A pattern is starting to emerge. I take most of my pictures when traveling. We usually take along at least three cameras: the S40, the DSLR (formerly 7i, now 10D), and a film body. A crucial discovery happened on our recent trip to Lebanon. I had taken the AE-1 along as backup, thinking of the 7i as my first camera... but I ended up taking more pictures with the AE-1. This even when I counted the more or less random shots, bracketings, and general horsing around that's such a big part of the fun of digital. The reason was that I simply enjoyed using the AE-1 more; I especially loved the control over depth of field and the responsiveness. This experience was a major reason why I decided to dump the 7i for the 10D. While I quite enjoy scanning, I also really like the freedom of being able to shoot as much as I like, and of seeing what I shot immediately. (The metering on the AE-1 let me down badly a few times in low light, and I wasted about two entire rolls of film; I really would have liked a few frames on them to succeed. I know, more practice needed...)
We get around on foot a lot. When we're actually on the road, Joanna usually carries the S40, and shoots her pictures with that. I carry the big camera -- either the film one or the digital one. Especially with the real SLR's, this produces a nice synergy, as I generally only carry one lens. If I just can't get the shot at that focal length, the 35-105 zoom on the S40 comes in very handy. Or, if I have the film body with B/W film, Joanna's camera can get the color shots.
I had B/W in my AE-1 when we got to this scene; it's in a wadi east of Jbeil (Byblos) in Lebanon. I'm really glad Joanna caught the color on the S40.

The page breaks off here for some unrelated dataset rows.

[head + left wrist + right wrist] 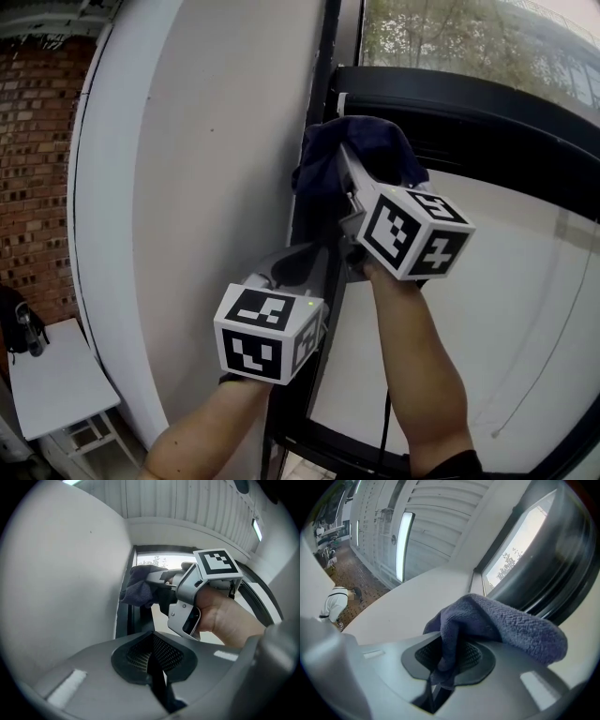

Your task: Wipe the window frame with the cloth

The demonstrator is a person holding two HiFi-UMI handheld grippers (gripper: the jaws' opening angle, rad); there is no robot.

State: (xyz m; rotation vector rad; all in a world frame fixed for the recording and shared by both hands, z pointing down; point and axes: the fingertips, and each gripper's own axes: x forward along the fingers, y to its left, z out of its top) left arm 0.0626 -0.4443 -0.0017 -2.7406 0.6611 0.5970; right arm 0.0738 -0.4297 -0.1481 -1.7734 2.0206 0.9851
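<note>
Dark blue terry cloth [506, 625] pinched by one fold in the right gripper [443, 665], bunched ahead of its jaws at the black window frame [325, 75]. Left gripper [152, 663] below, closed and empty. Could pull free if dragged hard.

The cloth [323, 164], between the right gripper's [440, 665] jaws, rests against the window frame [328, 56], with the wall [206, 169] to its left and the left gripper [153, 663] below.
</note>
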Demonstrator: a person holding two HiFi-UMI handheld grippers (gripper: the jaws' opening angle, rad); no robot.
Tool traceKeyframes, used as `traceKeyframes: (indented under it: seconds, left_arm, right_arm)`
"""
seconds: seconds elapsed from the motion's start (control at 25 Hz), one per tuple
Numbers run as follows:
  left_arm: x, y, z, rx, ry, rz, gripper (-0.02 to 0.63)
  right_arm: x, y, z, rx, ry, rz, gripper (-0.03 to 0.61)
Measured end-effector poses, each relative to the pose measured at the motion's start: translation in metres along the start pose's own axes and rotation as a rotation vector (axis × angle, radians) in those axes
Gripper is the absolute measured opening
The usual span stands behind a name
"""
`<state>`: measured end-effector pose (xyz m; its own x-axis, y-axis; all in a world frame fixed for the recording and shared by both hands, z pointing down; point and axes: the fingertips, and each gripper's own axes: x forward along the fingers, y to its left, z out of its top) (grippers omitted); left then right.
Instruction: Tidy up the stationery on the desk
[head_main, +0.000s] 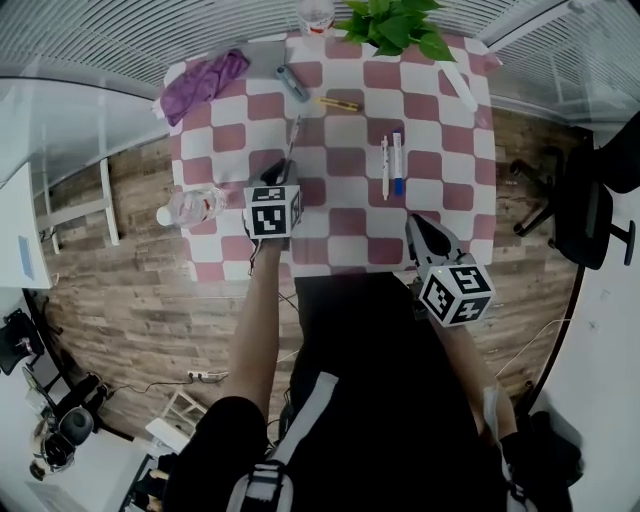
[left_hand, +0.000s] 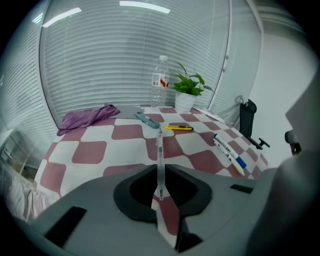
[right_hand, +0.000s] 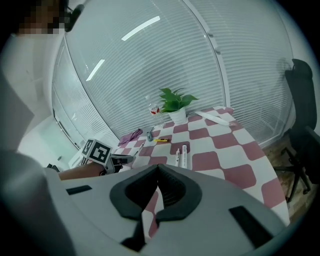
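My left gripper (head_main: 281, 172) (left_hand: 160, 169) is shut on a clear pen (head_main: 294, 138) (left_hand: 159, 150) whose far end points across the red-and-white checked table (head_main: 345, 225). To the right lie a white pen (head_main: 385, 166) (right_hand: 177, 156) and a white marker with a blue cap (head_main: 397, 162) (left_hand: 231, 153). A yellow utility knife (head_main: 340, 103) (left_hand: 179, 128) and a grey-teal tool (head_main: 292, 83) (left_hand: 146, 119) lie farther back. My right gripper (head_main: 415, 224) (right_hand: 159, 168) hovers at the near right edge, shut and empty.
A purple cloth (head_main: 202, 84) lies at the back left and a potted plant (head_main: 393, 24) stands at the back, with an upright bottle (left_hand: 160, 81) beside it. Another water bottle (head_main: 191, 207) lies at the left edge. A white strip (head_main: 459, 86) rests back right. An office chair (head_main: 588, 205) stands on the right.
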<state>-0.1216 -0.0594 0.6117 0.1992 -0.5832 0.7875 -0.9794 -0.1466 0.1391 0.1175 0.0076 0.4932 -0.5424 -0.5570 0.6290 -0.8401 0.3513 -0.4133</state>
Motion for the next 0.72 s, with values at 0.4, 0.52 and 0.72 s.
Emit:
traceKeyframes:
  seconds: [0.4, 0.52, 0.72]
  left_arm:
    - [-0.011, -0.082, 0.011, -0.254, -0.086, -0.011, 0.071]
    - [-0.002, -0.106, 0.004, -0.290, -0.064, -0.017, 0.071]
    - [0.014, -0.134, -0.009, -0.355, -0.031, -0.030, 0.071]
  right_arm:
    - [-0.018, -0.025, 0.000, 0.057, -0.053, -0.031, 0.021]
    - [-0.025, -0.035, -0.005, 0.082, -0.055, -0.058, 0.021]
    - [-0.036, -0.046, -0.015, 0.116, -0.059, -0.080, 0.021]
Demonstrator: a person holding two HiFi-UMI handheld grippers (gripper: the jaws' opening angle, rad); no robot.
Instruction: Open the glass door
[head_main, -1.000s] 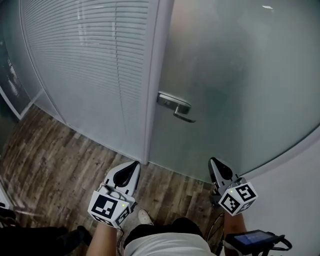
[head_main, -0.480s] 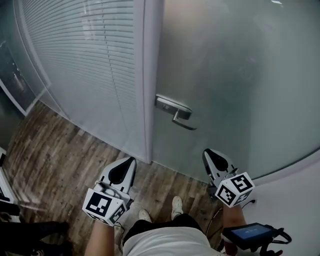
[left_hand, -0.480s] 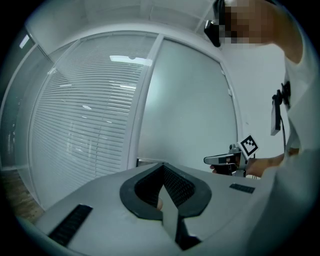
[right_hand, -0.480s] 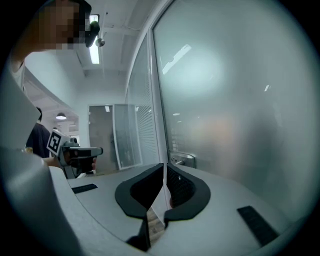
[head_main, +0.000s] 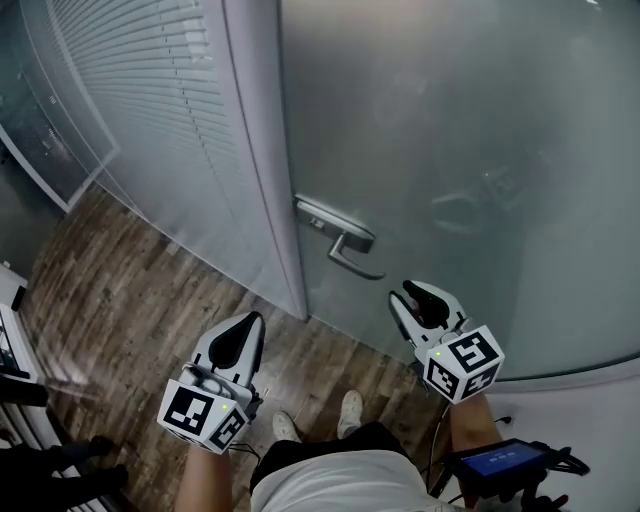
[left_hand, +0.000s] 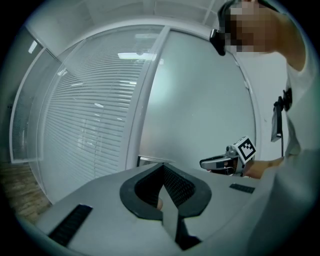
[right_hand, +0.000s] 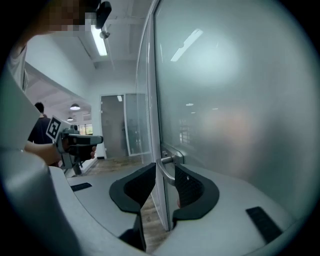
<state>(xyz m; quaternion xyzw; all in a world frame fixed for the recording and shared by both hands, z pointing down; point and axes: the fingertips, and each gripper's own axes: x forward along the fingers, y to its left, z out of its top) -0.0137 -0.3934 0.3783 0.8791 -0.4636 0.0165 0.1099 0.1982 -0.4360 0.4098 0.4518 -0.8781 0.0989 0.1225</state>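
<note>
Standing before the frosted glass door (head_main: 450, 150)
Lower left, the left gripper (head_main: 250, 325) is hanging closed and empty over the wood floor (head_main: 130, 290). Lower right, the right gripper (head_main: 422, 297) has just been opening its jaws, the lever handle (head_main: 340, 238) showing in their gap, untouched. The door is filling the upper right.

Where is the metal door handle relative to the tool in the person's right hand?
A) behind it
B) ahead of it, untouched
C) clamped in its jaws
B: the right tool, whose jaws have just been opening and grip nothing, sits short of the door handle on the glass door.
</note>
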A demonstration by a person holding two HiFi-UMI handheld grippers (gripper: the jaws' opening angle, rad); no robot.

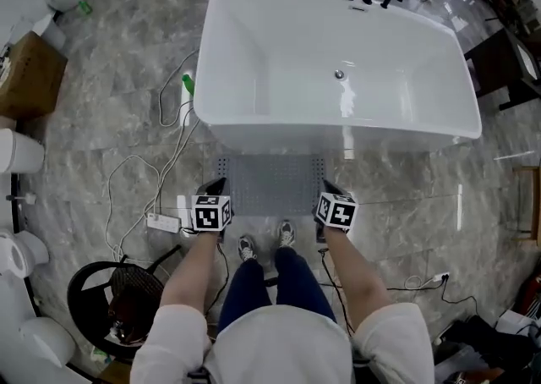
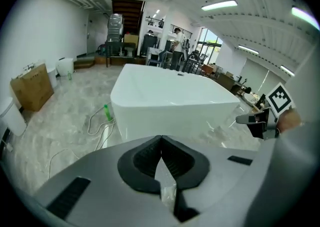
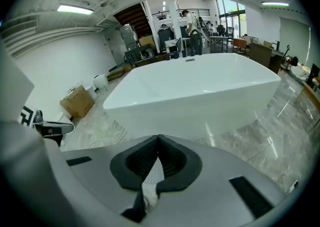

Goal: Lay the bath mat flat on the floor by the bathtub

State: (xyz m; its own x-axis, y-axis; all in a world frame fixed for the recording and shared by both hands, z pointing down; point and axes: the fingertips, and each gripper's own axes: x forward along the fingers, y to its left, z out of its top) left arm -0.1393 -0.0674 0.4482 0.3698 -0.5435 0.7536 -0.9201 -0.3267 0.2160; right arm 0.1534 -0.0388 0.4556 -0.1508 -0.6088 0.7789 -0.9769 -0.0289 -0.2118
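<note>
The mat [image 1: 270, 183] lies on the floor [image 1: 127, 128] right beside the tub [image 1: 338, 133], along its long side. From above it looks flat, with no folds or bumps that I can see. My shoes [image 1: 247, 247] are just on the far side of the mat from the tub.

My left gripper [image 1: 215, 188] is shut tight, with nothing in it. My right gripper [image 1: 328, 186] is shut tight too, and it also holds nothing. Both hang over the two mat corners that are away from the tub. Looking along the left gripper [image 2: 161, 143] and the right gripper [image 3: 158, 143], I see the pads pressed together.

I think the job is about done, as the mat looks to be in its place.

The mat looks thin and soft, with lots of little dots. I think it is light and floppy, so it would sag if I picked it up in the middle. If it needs a fix, I would pinch the two corners away from the tub, one in each gripper, and pull it smooth.

A white cord [image 1: 169, 162] lies near the tub's left end. I would keep the mat off it.
</note>
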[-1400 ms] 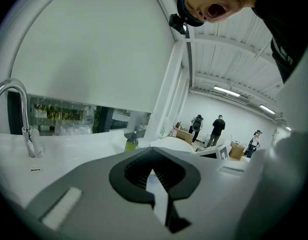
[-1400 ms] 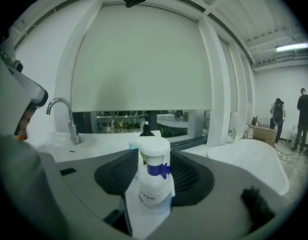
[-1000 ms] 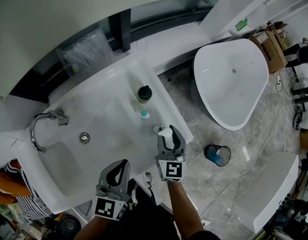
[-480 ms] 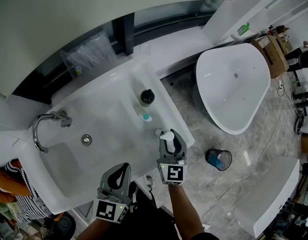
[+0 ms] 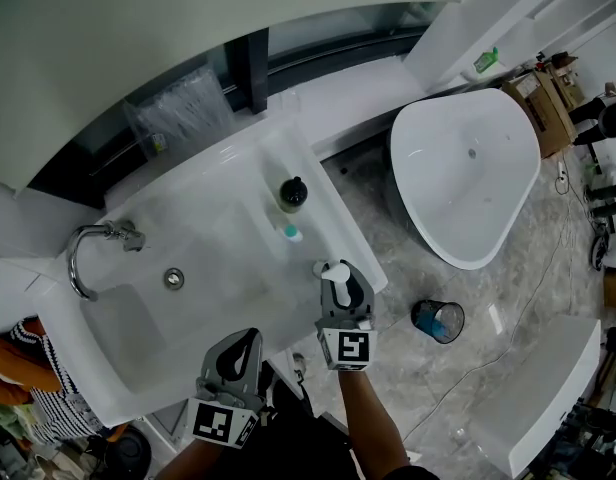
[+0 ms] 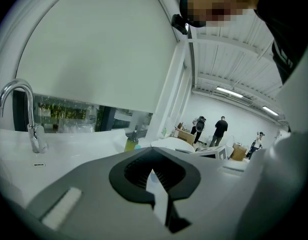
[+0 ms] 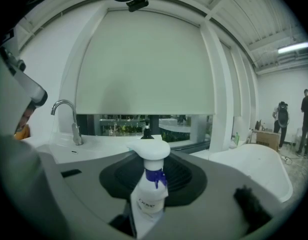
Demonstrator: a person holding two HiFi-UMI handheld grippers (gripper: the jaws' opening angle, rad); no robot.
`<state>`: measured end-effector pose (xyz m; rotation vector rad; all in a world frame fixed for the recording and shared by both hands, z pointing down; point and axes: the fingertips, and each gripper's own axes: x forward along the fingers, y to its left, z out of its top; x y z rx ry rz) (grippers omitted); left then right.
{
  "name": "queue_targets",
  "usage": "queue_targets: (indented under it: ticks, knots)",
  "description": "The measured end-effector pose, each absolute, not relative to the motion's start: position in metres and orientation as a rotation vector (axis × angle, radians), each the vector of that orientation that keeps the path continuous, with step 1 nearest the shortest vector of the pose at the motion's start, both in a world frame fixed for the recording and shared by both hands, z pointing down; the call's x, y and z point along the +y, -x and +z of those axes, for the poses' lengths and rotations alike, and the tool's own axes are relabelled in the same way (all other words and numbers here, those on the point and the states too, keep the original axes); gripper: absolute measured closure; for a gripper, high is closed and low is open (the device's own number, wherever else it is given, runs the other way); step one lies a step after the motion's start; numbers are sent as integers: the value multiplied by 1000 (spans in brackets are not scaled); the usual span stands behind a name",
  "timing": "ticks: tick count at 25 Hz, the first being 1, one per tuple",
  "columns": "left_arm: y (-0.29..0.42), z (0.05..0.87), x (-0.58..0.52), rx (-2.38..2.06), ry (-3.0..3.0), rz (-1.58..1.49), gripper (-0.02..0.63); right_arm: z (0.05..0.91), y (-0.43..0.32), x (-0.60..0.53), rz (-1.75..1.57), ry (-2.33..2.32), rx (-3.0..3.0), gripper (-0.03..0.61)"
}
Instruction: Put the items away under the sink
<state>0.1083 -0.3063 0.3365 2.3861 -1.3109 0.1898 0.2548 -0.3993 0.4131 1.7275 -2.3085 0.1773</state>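
Observation:
A white spray bottle [image 5: 334, 272] with a blue collar stands at the right end of the sink counter [image 5: 223, 183]. My right gripper [image 5: 339, 267] reaches over the counter's front edge and surrounds it. Its jaws have just been closing, and in the right gripper view the bottle [image 7: 148, 194] fills the gap between them, leaning slightly, with the gripper [image 7: 154, 181] pressing on its sides. Farther along the counter are a dark-capped yellowish bottle [image 5: 291, 191] and a small teal-topped item [image 5: 289, 232]. My left gripper [image 5: 244, 337] hovers shut and empty at the basin's front edge, its jaws [image 6: 154, 171] meeting.
A chrome faucet [image 5: 88, 253] rises at the basin's left end. A white bathtub [image 5: 468, 168] sits on the floor to the right, with a small bin [image 5: 437, 318] near it. A plastic bag [image 5: 183, 108] lies behind the counter. A person in stripes [image 5: 33, 388] stands at the left.
The right gripper's jaws have narrowed round the spray bottle. Neither hand has shifted noticeably; the view has drifted slightly.

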Motion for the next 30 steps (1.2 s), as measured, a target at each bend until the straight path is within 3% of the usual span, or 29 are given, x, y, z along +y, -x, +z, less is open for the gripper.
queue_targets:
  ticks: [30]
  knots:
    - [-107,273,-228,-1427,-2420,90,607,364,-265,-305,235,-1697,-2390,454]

Choosing the right tool for the job
We're in a lucky position to have a choice of cameras for the different kinds of things we like to shoot, even if we're constrained by what we can comfortably carry. No matter what equipment you have, there will always be shots you can't get because of some limitation. In my view, it's far better to first pick the tool you think is best suited for the job -- whether it's choosing your only camera or selecting one or two from your collection -- and then work with it, looking for the pictures you can get on it, instead of the ones you can't. From that Lebanon trip, I can remember one picture I would have liked to get but couldn't because I only had my AE-1 on me, and Joanna hadn't brought the S40 or the 7i: it was a wide-angle view of the Tyre hippodrome. I had it visualized, the light and color were very good, and I'm pretty confident that it would've been a winner... but I had B/W film and the 50 mm lens. On the other hand, I got a few pictures from that shoot that I simply could not have gotten on either of the two other cameras -- including the runner that I included in this story, which I happen to think is one of the five best pictures I've taken last year. And you remember what they say about a bird in the hand being worth ten in the bush?
So, you basically have the choice of thinking your glass is half-full or half-empty. No matter how much money you spend or how much weight you'll carry, your equipment will constrain your photography. The trick is to decide what kind of photography you want to do (now, today, this year, ever) and select the tools suitable for that. Specialize. If you want to shoot wildlife like the folks at National Geographic, landscapes like Ansel Adams, situationals like Cartier-Bresson, nudes like you see in Playboy, and sports like the you see in Sports Illustrated, you'll end up spending everything you earn on equipment, and never have time to actually learn the technique. Instead of letting your camera constrain you, make the choice consciously. Decide that you'll give up long tele or ultra-wide angle or zoom flexibility or exposure flexibility or portability or responsiveness, and work from there. In today's competitive environment, there are very few bad cameras or bad lenses; there are merely cameras that are good for different purposes. And do try to keep the focus on the photography!